• [WHAT IS NEEDED] Beneath this task are records; print exactly the stretch of them from the line with "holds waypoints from" through the line with "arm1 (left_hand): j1", both ends included.

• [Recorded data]
==*==

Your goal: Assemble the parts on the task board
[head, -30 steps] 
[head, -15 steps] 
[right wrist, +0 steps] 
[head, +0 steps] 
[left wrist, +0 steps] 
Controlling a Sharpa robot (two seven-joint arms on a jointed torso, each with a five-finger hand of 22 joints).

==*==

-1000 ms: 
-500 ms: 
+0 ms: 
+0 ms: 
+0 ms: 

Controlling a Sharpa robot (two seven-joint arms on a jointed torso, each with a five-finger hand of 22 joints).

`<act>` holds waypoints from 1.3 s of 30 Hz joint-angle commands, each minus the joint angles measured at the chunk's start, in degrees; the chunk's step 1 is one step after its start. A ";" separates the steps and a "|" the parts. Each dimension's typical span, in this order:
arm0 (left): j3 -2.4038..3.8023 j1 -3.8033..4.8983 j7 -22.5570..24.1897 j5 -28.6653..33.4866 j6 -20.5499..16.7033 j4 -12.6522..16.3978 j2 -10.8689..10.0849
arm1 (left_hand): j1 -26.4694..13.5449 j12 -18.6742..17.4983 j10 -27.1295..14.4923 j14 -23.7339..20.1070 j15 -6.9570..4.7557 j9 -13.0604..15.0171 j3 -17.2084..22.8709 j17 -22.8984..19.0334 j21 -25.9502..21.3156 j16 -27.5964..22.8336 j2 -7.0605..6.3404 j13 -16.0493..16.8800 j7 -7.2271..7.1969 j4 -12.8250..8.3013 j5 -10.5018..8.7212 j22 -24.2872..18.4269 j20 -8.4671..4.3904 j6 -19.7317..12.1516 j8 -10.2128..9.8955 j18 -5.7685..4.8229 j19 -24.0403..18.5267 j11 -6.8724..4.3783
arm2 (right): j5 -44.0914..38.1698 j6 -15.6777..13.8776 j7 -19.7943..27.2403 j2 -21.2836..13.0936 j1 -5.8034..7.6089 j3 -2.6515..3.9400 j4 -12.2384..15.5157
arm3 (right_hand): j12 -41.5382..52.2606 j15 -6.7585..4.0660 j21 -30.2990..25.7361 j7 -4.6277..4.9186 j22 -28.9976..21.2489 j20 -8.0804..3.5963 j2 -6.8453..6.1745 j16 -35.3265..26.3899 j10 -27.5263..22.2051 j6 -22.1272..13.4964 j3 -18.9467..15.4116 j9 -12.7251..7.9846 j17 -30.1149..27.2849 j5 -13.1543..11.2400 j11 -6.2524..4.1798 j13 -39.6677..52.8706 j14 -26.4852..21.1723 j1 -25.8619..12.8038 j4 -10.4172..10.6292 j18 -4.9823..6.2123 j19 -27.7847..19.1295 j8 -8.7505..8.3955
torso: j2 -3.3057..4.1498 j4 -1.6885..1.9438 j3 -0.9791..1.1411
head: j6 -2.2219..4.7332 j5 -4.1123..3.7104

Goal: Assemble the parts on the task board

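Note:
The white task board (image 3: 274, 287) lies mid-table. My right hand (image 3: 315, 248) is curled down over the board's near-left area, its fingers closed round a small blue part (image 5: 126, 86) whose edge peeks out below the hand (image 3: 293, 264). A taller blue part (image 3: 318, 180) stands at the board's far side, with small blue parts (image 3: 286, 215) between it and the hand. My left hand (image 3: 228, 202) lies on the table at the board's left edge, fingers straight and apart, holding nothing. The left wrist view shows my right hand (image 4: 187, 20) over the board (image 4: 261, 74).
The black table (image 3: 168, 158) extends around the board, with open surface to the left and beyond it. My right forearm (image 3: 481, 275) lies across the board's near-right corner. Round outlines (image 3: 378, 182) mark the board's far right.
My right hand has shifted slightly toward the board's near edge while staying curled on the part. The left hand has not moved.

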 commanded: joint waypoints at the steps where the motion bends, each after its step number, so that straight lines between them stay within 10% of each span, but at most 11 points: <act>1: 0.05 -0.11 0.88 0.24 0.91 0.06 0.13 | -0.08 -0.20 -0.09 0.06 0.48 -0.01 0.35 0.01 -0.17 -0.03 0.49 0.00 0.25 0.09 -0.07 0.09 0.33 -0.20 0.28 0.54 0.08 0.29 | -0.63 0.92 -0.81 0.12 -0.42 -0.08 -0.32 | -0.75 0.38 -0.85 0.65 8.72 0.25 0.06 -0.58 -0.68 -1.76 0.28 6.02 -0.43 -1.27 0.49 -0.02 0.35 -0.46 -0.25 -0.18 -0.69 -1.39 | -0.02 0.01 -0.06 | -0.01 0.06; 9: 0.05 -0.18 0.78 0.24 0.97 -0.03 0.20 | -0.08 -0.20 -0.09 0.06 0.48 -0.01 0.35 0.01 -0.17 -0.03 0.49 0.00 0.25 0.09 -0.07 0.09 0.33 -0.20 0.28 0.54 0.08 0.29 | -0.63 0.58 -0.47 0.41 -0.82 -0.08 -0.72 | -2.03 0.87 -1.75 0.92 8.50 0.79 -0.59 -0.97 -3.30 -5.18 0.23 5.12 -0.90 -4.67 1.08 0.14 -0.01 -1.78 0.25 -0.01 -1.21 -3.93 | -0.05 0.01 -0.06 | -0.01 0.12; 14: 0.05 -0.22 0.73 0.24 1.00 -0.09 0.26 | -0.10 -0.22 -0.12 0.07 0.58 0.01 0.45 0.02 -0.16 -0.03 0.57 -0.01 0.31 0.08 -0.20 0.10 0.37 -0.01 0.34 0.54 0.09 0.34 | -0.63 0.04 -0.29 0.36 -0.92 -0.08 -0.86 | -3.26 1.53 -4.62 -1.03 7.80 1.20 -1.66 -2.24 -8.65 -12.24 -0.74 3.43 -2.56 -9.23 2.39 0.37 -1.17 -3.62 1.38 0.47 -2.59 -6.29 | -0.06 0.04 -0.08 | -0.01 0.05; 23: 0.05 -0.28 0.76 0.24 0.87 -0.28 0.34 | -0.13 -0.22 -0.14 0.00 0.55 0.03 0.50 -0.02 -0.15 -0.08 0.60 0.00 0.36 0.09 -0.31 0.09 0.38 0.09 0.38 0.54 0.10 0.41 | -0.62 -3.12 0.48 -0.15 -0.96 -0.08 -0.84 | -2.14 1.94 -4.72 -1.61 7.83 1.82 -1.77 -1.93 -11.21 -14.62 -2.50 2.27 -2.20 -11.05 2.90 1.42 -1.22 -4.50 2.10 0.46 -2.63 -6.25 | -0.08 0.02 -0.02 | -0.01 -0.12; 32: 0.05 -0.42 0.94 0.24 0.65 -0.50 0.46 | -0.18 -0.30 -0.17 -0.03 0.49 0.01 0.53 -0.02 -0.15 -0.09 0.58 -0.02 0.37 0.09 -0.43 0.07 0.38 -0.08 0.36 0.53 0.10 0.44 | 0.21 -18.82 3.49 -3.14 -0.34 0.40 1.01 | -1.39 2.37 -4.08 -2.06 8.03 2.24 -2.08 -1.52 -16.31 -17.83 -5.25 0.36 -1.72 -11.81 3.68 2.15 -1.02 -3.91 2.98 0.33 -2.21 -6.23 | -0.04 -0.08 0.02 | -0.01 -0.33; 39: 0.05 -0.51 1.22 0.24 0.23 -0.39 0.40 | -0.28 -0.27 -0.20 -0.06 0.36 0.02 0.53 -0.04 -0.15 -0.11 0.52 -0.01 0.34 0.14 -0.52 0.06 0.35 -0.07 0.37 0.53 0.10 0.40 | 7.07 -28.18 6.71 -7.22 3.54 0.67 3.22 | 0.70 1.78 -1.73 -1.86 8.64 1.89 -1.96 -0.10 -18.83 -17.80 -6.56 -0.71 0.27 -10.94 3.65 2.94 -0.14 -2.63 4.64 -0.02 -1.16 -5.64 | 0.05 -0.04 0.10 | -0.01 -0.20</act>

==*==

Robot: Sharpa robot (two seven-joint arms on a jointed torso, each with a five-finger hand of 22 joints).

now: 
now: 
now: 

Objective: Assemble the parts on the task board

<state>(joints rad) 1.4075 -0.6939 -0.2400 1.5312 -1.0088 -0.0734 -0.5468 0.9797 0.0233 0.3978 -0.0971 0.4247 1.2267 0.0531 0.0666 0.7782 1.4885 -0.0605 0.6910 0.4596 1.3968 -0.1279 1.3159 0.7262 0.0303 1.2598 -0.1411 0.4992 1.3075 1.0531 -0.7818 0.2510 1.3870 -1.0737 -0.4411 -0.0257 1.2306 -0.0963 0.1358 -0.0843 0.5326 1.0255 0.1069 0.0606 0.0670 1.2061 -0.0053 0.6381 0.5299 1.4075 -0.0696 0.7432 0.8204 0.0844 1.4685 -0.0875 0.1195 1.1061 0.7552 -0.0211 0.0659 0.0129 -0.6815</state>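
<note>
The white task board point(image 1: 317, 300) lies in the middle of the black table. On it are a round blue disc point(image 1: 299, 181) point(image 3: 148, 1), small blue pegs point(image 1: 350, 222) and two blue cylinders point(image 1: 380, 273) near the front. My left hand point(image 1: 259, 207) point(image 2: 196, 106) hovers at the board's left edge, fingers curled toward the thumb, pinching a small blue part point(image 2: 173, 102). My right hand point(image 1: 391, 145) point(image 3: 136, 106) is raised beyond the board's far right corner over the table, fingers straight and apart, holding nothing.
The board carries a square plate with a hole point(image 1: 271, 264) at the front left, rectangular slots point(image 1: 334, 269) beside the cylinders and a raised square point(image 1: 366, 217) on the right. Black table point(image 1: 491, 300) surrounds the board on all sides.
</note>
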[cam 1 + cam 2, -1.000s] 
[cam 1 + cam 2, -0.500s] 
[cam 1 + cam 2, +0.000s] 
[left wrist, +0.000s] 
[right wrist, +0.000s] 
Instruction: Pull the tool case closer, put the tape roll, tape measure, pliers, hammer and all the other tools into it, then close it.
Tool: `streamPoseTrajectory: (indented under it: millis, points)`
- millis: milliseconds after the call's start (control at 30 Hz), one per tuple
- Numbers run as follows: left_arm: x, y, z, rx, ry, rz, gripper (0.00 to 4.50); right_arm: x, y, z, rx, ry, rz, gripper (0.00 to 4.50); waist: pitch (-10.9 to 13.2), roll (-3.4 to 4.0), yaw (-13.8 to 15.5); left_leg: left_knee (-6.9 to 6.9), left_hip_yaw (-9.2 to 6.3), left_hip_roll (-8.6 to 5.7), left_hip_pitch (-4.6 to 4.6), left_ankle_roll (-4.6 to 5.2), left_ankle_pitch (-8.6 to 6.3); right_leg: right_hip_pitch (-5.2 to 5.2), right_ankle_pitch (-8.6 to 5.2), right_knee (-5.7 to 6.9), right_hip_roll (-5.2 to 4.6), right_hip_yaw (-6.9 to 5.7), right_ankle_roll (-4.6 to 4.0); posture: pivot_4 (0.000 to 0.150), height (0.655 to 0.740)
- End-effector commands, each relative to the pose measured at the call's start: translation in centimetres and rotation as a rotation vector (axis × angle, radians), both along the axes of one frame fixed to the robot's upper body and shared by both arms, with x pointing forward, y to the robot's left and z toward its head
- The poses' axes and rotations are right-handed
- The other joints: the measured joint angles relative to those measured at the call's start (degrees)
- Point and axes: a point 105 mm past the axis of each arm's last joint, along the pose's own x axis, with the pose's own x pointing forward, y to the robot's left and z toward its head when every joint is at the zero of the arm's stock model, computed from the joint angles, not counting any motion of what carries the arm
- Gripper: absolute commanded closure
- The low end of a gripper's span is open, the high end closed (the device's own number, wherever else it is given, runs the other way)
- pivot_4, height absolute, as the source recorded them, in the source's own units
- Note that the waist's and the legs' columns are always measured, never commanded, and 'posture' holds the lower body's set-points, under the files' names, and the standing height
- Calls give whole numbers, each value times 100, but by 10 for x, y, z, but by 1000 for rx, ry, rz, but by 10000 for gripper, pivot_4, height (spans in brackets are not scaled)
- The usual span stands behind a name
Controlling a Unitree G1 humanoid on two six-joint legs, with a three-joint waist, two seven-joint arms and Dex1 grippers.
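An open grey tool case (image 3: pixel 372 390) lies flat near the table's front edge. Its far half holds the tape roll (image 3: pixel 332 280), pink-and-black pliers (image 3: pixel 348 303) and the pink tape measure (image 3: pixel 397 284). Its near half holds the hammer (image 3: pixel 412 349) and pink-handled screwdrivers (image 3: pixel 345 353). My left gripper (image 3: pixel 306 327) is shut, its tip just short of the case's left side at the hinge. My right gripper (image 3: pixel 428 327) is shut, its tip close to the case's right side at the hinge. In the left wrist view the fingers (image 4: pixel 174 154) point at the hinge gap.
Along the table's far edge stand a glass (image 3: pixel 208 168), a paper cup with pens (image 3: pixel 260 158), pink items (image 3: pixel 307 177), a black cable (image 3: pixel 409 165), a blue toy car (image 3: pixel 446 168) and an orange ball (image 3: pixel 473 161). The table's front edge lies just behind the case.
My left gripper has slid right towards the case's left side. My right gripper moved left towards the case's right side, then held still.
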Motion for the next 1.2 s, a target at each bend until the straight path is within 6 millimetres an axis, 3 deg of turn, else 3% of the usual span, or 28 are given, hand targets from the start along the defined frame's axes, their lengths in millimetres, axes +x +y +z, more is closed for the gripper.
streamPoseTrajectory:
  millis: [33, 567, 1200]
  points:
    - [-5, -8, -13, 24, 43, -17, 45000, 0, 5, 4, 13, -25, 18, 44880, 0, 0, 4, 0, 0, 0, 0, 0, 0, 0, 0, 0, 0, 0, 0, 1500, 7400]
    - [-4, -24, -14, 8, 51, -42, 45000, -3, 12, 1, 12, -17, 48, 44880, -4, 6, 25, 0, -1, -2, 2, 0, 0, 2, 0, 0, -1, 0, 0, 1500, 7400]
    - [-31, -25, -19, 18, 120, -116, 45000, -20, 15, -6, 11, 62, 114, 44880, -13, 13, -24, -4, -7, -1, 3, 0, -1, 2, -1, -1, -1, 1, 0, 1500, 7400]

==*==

• [TASK SOLUTION]
`<act>` holds waypoints from 1.3 s of 30 Hz joint-angle commands, each minus the joint angles measured at the chunk's start, in degrees; the chunk's step 1 is one step after its start. A ";" separates the steps and a "|" the parts. Each dimension's typical span, in this order:
arm0 (left): j3 -2.4038..3.8023 j1 -3.8033..4.8983 j7 -22.5570..24.1897 j5 -28.6653..33.4866 j6 -20.5499..16.7033 j4 -12.6522..16.3978 j2 -10.8689..10.0849
arm1 (left_hand): j1 -26.4694..13.5449 j12 -18.6742..17.4983 j10 -27.1295..14.4923 j14 -23.7339..20.1070 j15 -6.9570..4.7557 j9 -13.0604..15.0171 j3 -17.2084..22.8709 j17 -22.8984..19.0334 j21 -25.9502..21.3156 j16 -27.5964..22.8336 j2 -7.0605..6.3404 j13 -16.0493..16.8800 j7 -7.2271..7.1969 j4 -12.8250..8.3013 j5 -10.5018..8.7212 j22 -24.2872..18.4269 j20 -8.4671..4.3904 j6 -19.7317..12.1516 j8 -10.2128..9.8955 j18 -5.7685..4.8229 j19 -24.0403..18.5267 j11 -6.8724..4.3783

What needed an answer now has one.